All of these nuclear-related anti-satellite concepts have historically presented technical hurdles, safety concerns, and geopolitical questions. Low Earth Orbit, in particular, is ever-more congested space, raising the potential for serious second and third-order impacts from any attack by one country against another’s satellites, whether nuclear in nature or not. The risks, specifically, or nuclear detonations in LEO to cause serious widespread global disruptions in daily life is something, including potentially devastating electromagnetic pulse consequences. Even just killing multiple satellites in LEO, via nuclear detonation or any other means, could have huge downstream impacts as subsequent collisions and debris from such an act could have cascading consequences that makes access to LEO far more challenging in the future than it is today.

“Any anti satellite capability should be of general concern, because you’re right, there are private and public satellites circling the Earth every day. They do a number of things. … You talked about some of their communications, command and control with transportation, meteorological concerns, financial commercial concerns, there’s a lot of things that satellites do for the whole population of Earth,” National Security Council spokesperson Kirby highlighted in his press conference today. “And so any capability that could disrupt that, and that could therefore have some impact on services here on Earth and across the world should be of concern to anybody, I think, including the fact that we have astronauts in oftentimes in low orbit, that could be at risk from an anti-satellite capability. So you’re talking about potential human lives here, too.”

DARPA

Threats to U.S. space-based assets are, of course, very real now, as Chief of Space Operations Gen. Chance Saltzman stressed just earlier this week. “Very concerning. Extremely concerning. … It’s of paramount concern,” the U.S. Space Force’s top officer said when asked about the scale and scope of Russian and Chinese anti-satellite capabilities at a media roundtable on the sidelines of the 2024 Air & Space Forces Association Warfare Symposium on Tuesday.
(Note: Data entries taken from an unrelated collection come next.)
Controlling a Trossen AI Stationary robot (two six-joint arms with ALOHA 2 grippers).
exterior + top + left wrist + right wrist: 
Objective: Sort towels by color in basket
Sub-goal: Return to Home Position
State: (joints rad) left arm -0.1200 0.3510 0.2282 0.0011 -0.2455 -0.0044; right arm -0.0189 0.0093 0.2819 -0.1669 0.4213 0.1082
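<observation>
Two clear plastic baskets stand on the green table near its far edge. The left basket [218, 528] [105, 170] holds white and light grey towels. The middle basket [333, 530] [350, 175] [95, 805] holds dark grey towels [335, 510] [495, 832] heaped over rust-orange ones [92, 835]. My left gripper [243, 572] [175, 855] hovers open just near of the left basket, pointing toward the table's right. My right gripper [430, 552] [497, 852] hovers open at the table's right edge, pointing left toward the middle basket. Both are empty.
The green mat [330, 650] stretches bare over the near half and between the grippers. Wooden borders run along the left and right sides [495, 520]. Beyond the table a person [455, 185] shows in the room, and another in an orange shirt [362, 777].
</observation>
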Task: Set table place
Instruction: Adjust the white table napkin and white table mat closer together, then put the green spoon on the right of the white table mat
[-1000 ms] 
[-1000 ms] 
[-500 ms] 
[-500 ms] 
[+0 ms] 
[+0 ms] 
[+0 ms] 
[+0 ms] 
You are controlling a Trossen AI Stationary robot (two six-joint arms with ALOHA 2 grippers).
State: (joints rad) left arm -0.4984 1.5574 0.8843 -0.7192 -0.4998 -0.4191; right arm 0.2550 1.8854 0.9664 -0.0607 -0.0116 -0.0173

For the U.S. military, the seriousness of the situation in Orbit is only magnified by how critical satellites have become to its everyday functioning, including for providing early warning, intelligence-gathering, navigation and weapon guidance, as well as communications and data-sharing capabilities. Much about existing U.S. capabilities to actively defend those assets remains heavily classified.

For the Russia government, commercial satellite networks are increasingly an issue, too. The use of SpaceX’s Starlink distributed internet constellation has become a major factor in the war in Ukraine. Russian Forces themselves also appear to be using Starlink in Ukraine and nearby areas of their own country.

When the report about the Chinese research into nuclear anti-satellite capabilities emerged in 2022, The War Zone explored in detail how this spoke to concerns U.S. adversaries appear to have about countering distributed constellations like Starlink. The U.S. military is pushing to field its own distributed satellite constellations in part to limit the threats posed by existing anti-satellite weapons fielded by countries like Russia and China. Distributed constellations represent a much more resilient capability — one that is far tougher to counter with traditional anti-satellite weaponry — to adversaries than far smaller groups of larger satellites that have traditionally been the platforms for space-based capabilities.

This also comes as the U.S. seeks to put more of its surveillance capabilities in space, including radar surveillance that had been carried out by manned and unmanned aircraft. New ‘layers’ of advanced missile tracking satellites are also in the works that will drastically improve early warning and will be able to track hypersonic missiles that are traveling at extreme speed within the atmosphere.

So, being able to knock out many satellites in a short period of time over a wide area would be of extreme importance to a major adversary of the U.S., like Russia or China.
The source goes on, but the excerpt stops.